28 Mart 2009 Cumartesi

LİBYA'YA SEYAHAT

Arkadaşlar, salı günü Libya, Trablus'a gidiyorum. 10 gün sürecek bir fuara katılıyoruz. Trablus hakkında, 1911 Uşi antlaşmasıyla İtalya'ya bıraktığımızdan başka bir bilgim yok.

Sosyal hayat, iklim hakkında bilgisi olan varsa bana yazsın lütfen.

KAHİRE'DE BİR AKŞAM YEMEĞİ







Kahire'de iş yaptığımız Hamada Agawany isimli müşterimiz bizi evine yemeğe davet etti. Biz ne kadar ısrar ettiysek de gerek yok diye, onun ısrarı bizimkini bastırdı ve evine gitmek zorunda kaldık. İş yerinden çıktığımızda neredeyse saat 21:00 sularıydı, evine vardığımızda saat 22:00 ve yemeğe oturduğumuzda ise saat 23:00 gibiydi.

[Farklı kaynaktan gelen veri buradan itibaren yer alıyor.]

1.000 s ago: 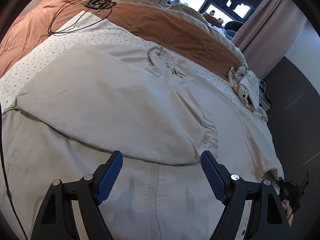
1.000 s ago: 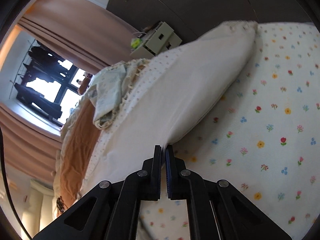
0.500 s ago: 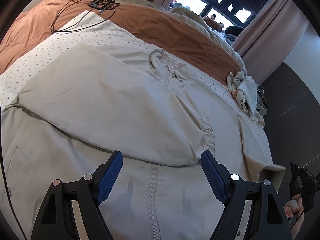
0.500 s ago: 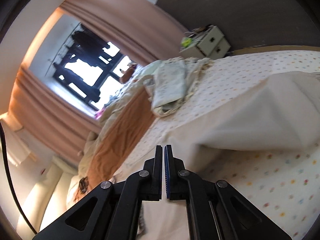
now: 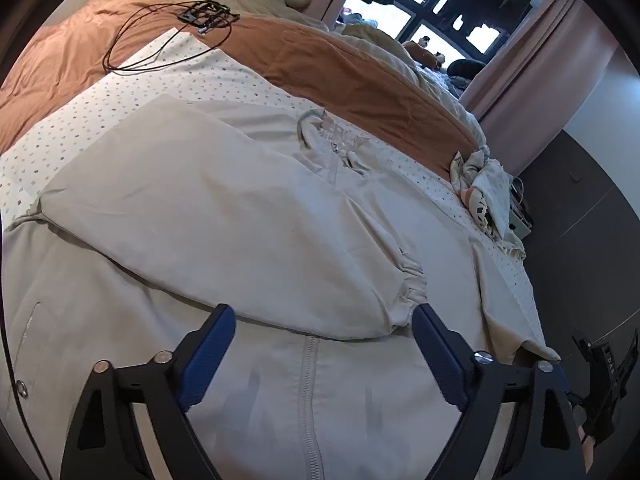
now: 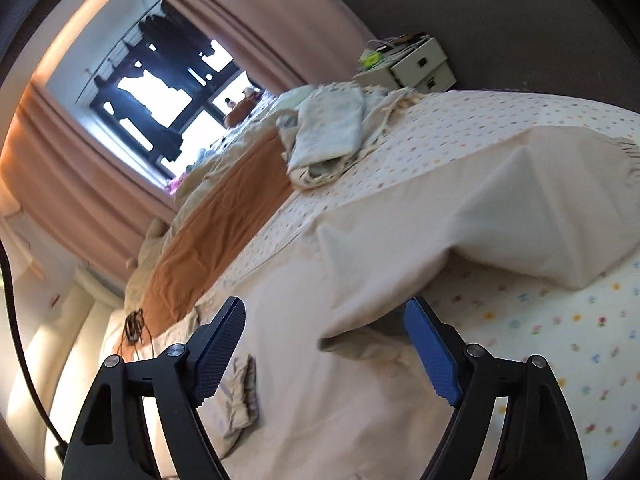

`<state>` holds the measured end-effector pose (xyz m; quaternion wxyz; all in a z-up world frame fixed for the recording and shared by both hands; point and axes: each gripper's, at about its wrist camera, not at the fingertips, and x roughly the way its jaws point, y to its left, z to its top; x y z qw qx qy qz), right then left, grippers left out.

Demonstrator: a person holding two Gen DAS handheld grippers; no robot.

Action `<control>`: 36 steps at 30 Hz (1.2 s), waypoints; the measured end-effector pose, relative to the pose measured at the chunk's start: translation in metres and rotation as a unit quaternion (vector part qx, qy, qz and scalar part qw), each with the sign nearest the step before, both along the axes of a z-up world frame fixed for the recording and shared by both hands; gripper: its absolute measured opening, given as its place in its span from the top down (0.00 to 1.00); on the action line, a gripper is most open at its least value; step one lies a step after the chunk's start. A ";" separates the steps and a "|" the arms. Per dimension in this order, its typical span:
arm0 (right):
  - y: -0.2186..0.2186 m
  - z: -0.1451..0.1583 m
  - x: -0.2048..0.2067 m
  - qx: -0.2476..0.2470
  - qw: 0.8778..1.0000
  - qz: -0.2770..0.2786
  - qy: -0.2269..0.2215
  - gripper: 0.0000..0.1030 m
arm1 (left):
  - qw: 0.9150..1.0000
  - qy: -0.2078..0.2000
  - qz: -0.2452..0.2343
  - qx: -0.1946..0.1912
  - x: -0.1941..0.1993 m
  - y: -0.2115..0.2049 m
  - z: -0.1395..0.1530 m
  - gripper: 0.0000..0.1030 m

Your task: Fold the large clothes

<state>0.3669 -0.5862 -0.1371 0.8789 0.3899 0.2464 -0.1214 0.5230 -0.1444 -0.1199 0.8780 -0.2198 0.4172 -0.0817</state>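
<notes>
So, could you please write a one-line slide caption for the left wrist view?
Open left tool hovers over a beige zip jacket spread on the bed, one sleeve folded across its front.

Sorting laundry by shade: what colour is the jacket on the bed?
Pale beige jacket, clearest in the left wrist view.

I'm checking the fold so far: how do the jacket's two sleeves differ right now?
The left sleeve lies folded flat across the jacket front, its cuff past the zipper. The right sleeve is only half over, humped and partly on the floral sheet. Both are the same beige cloth; neither is gripped.
</notes>
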 end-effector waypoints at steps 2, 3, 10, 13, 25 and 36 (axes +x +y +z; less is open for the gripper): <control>-0.015 0.001 -0.018 0.009 0.999 -0.031 0.000 0.20 | 1.000 -0.003 0.002 -0.004 0.000 0.001 0.001 0.03; -0.025 0.000 -0.029 0.015 0.999 -0.053 -0.001 0.20 | 1.000 -0.003 0.004 -0.005 0.000 0.002 0.001 0.03; -0.084 -0.035 -0.096 0.076 0.980 -0.183 0.033 0.20 | 1.000 0.003 0.016 -0.016 0.001 0.008 0.000 0.03; -0.102 -0.053 -0.107 0.104 0.972 -0.204 0.048 0.20 | 1.000 0.004 0.018 -0.015 0.001 0.008 -0.001 0.03; -0.138 -0.092 -0.100 0.118 0.968 -0.216 0.050 0.29 | 0.999 0.004 0.032 -0.015 0.002 0.015 -0.004 0.03; -0.151 -0.092 -0.093 0.090 0.971 -0.222 0.027 0.94 | 0.999 -0.019 0.042 -0.020 -0.002 0.016 0.007 0.03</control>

Yine bizim İç Anadolu insanının tabiriyle bizi "Yat-Geberlik" yemeye davet etmiş meğerse. Neyse yemekler inanılmazdı. Zannediyorum ki bizim yerel yemekleri yiyemeyeceğimizi düşünerek (ki haklı bir düşünce bu) deniz mahsullerinden seçmişti mönüsünü.

Yengeç çorbasıyla başlayıp, karidesle bitirdiğimiz ve masadan gece 00:30'da kalktığımız bir yemekti.

Detaylar için bakınız üstteki 3 resim.

23 Mart 2009 Pazartesi

TABİİİ Kİ ÇOCUKLAR




Daha önceki yazılarımda da yazdığım gibi Arap çocukları çok tatlı oluyor, aslında bütün çocuklar çok güzel ve saflar. Bu seyehatimde de çocukların güzelliğini, şirinliğini resmetmek istedim. İşte size iki resim daha.

21 Mart 2009 Cumartesi

OOOOLEEEY, YUPPPPPİ, HEYYYOOOOO







Neredeyse 1 yıl sonra Allah bana tekrar nasip etti ve ben tekrar Mısır'a gittim. Bu sefer gezi değil iş içindi gidişim. İlk başta 3 gün olarak planlanan ve işlerin yoğunluğu dolayısıyla 1 haftaya uzattığımız bir gezi.

Yeniden Kahire'de olmak çok güzeldi ve eğer işler istediğimiz gibi giderse daha sık Kahire'de olmak düşüncesi de çok güzel.

Arkadaşlar Kahire tutkumu şöyle anlatayım ; Kahire benim için ikinci İstanbul oldu. Benim çocukluğum İstanbul'da geçti. Şu anda Kayseri'de yaşıyorum ve İstanbul'da yaşamadığım için de çok mutluyum. Yaklaşık yılda 2 yada 3 defa İstanbul'a iş dolayısıyla gidiyorum. İşte bir hafta, 10 gün ne kadar kalmam gerekiyorsa kalıp dönüyorum. İstanbul bana böyle güzel, zaman zaman gidip ziyaret edip, geri dönünce güzel. Orada yaşamak bana hiç cazip gelmiyor. Sakin, gürültüsüz, düzenli bir şehirde yaşamak bana daha güzel ancak bazen İstanbul'u o kadar özlüyorum ki, gürültüsünü, trafiğini, canlılığını. bu kısa seyehatlerde de o özlemimi giderip dönüyorum.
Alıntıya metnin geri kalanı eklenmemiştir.